(another) Failed drive, can't replace through documentation thr

eyocum

Dabbler
Joined
Mar 16, 2015
Messages
16
Hi, all;

I'm using Scale 22.12.2, on a FreeNAS-Mini # XL.

I had a drive fail on my pool (red overlay on the drive in the VDEV/Device list), ordered a replacement drive and went through the documentation steps to replace it. When those didn't work, I found the long list of posts about Failed= Offline, powering off, etc. I replaced the drive and powered back up, and have this now:

1710707961004.png



When I try the replace on the disk info, it lists the former sdd member in the member disk:


1710708346479.png


but this is the opposite of what the docs say (sdd should be the Replacing Disk, and Member Disk should be 1701..etc at least from my reading).

From the other threads, it seems like those poeple were able to go through the process properly when they brought their systems up and mine isn't.

Before I start poking at things, I want advice. What more information would be helpful to have?

Thanks!
 

artlessknave

Wizard
Joined
Oct 29, 2016
Messages
1,506
I don't understand the question. you are replacing the missing 1701 with existing sdd.

also, just the model # of a freenas xl doesn't really satisfy the forum requirements for listing your hardware. while limited the mins do still have varying hardware config - mainly RAM and any addin card.
 

eyocum

Dabbler
Joined
Mar 16, 2015
Messages
16
I apologize - I was tired when I wrote the first post, I'll try again.

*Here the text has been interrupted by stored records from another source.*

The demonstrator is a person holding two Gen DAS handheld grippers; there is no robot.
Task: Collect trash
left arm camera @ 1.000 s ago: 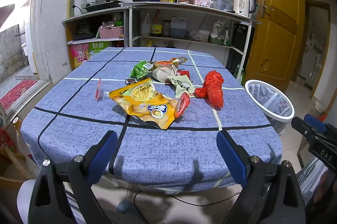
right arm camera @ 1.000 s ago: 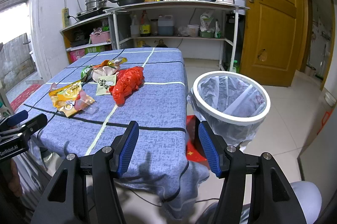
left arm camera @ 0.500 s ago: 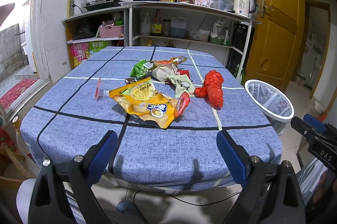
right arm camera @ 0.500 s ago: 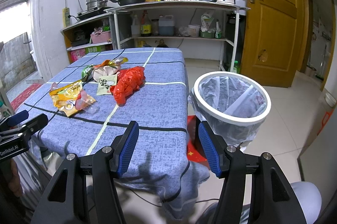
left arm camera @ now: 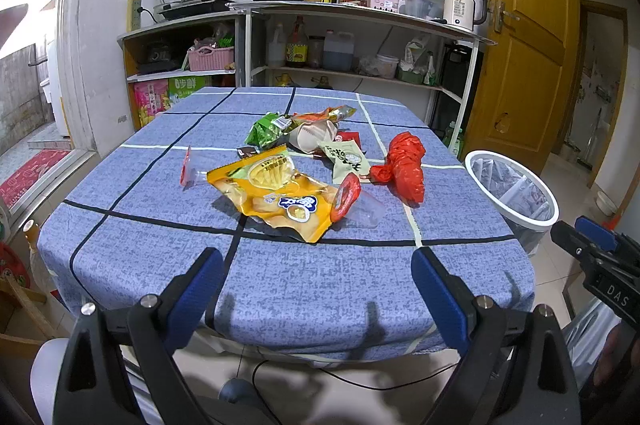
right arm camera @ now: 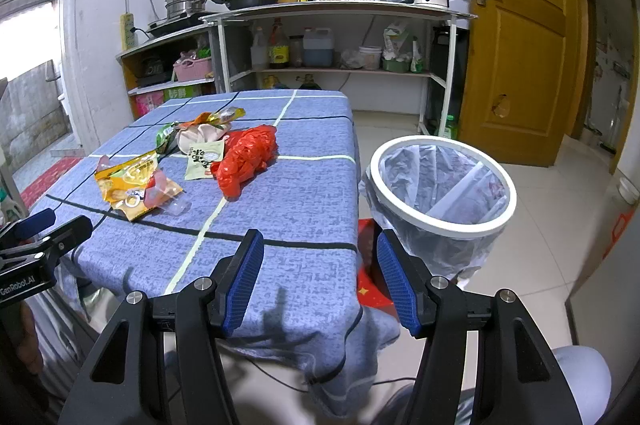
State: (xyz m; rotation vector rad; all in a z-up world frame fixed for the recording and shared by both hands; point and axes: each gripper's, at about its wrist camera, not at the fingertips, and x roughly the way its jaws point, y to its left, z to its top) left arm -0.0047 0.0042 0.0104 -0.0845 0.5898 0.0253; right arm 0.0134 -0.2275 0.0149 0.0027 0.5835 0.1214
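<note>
Only the right tool [right arm camera: 318, 281] looks into the lined bin [right arm camera: 440, 181].

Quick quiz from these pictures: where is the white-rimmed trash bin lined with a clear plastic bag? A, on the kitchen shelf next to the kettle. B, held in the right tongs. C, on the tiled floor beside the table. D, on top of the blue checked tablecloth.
C: the white-rimmed trash bin stands on the tiled floor just off the edge of the blue checked tablecloth, with both tongs open and empty.
</note>
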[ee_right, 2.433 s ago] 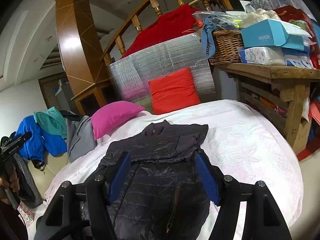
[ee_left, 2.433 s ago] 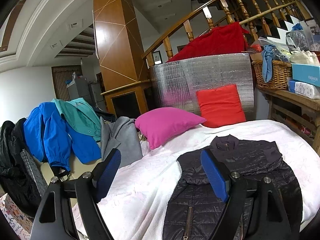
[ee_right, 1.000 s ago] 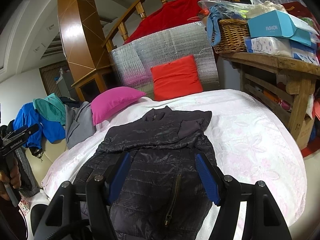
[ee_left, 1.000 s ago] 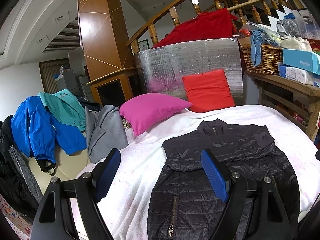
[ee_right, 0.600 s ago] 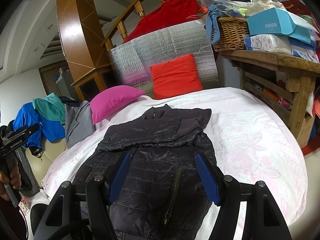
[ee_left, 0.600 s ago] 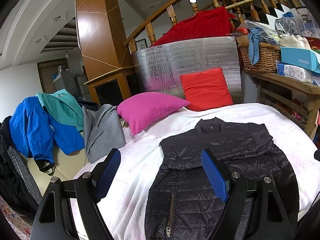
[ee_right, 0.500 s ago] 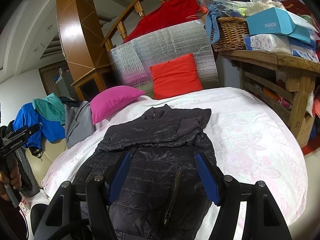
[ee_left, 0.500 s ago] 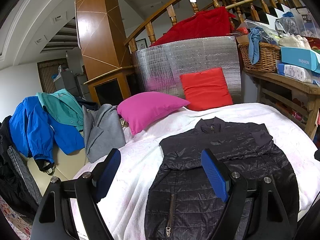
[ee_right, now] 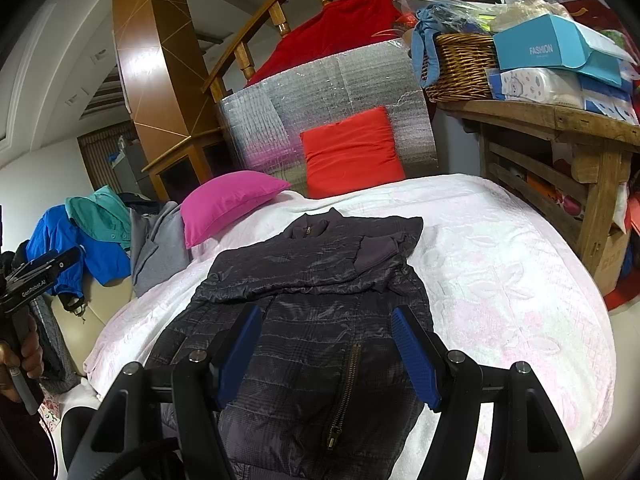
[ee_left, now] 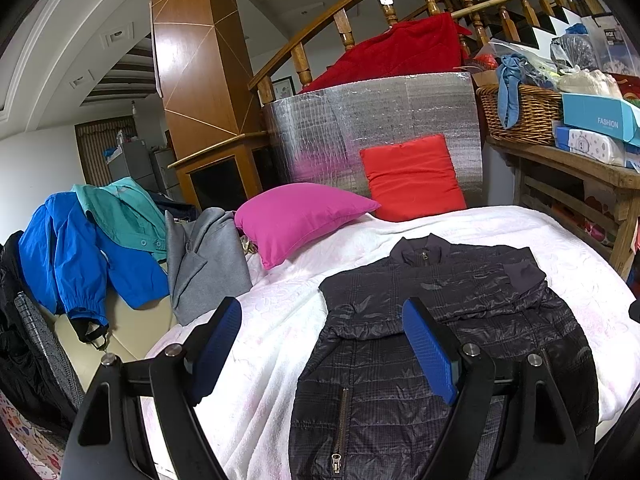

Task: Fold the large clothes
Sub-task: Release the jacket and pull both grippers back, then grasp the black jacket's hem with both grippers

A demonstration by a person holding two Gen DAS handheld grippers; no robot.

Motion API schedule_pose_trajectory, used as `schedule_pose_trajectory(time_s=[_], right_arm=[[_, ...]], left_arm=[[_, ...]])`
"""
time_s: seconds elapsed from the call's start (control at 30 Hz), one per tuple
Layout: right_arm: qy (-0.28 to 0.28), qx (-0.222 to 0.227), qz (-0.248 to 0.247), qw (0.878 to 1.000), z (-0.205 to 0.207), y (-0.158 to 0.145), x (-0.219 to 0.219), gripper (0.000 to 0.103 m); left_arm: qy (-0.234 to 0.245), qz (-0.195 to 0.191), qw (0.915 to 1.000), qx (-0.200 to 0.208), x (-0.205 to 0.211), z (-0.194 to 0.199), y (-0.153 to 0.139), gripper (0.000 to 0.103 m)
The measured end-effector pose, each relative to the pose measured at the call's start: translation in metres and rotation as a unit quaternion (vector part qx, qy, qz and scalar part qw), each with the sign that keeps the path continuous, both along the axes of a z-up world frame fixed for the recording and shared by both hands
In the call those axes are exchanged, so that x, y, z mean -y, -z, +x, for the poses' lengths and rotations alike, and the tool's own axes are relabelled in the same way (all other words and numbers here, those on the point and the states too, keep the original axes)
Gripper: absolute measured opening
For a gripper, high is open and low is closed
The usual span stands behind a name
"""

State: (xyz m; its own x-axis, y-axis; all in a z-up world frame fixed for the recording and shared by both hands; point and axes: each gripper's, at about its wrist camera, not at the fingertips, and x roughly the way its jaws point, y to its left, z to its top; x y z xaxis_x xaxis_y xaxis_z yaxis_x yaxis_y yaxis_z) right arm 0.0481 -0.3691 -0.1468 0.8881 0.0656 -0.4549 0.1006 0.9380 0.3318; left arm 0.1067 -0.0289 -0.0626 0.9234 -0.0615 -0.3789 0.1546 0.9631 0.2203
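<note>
dark quilted puffer jacket point(ee_left: 452, 344) point(ee_right: 320, 312) lies flat on the white-and-pink patterned bedspread point(ee_left: 280, 320) point(ee_right: 500, 280), front zip up, sleeves folded across its chest. left gripper point(ee_left: 322, 350) and right gripper point(ee_right: 326, 354) hover above it, blue-padded jaws spread wide, holding nothing. magenta pillow point(ee_left: 298, 218) sits beyond the collar.

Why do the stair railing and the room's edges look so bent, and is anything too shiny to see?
Left wrist view: fisheye lens bows the stair railing, corners go black. Right wrist view: same bending; glare streaks the wooden pillar and silver foil panel; the dark jacket stays sharp, slightly glossy.
</note>
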Motion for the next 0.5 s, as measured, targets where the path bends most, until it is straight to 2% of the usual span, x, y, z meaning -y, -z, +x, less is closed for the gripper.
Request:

My pool had started giving me error counts increases and offline uncorrectable sector error messages. I ordered a replacement drive under warranty. The pool is a 4 drive member, and the drive having problems was sdd. The new disk is the same model, capacity, etc as the other members of the pool.

When the drive failed (the sdd member had a red flagged status and the pool has yellow graded flag), I followed the steps in the documentation for a swap. In the step to offline the drive to prep for swap, the entry for the sdd would not go into offline mode.

I looked at the forums and found several posts about this issue, the basic answer being that a failed status was an offline status already. Just power the system off, swap the drives, power back up and continue the process of replacement.

When I did that, the new drive appeared as the 1701etc (first screen shot), and when I tried to place it into the pool the second screen shot made it appear that 1701etc was already a member of the pool and replacement seemed to be the existing sdd.

It seems that the system doesn't recognize the disk as a valid additon to/replacement to the pool, but these are the steps that the manual say to follow: https://www.truenas.com/docs/scale/22.12/scaletutorials/storage/pools/disks/replacingdisks/. I used the My Disk is faulted. Should I replace it? step, and that's where I'm stuck. Either I did something incorrectly when I removed the drive, or something when I'm trying to add/replace the drive.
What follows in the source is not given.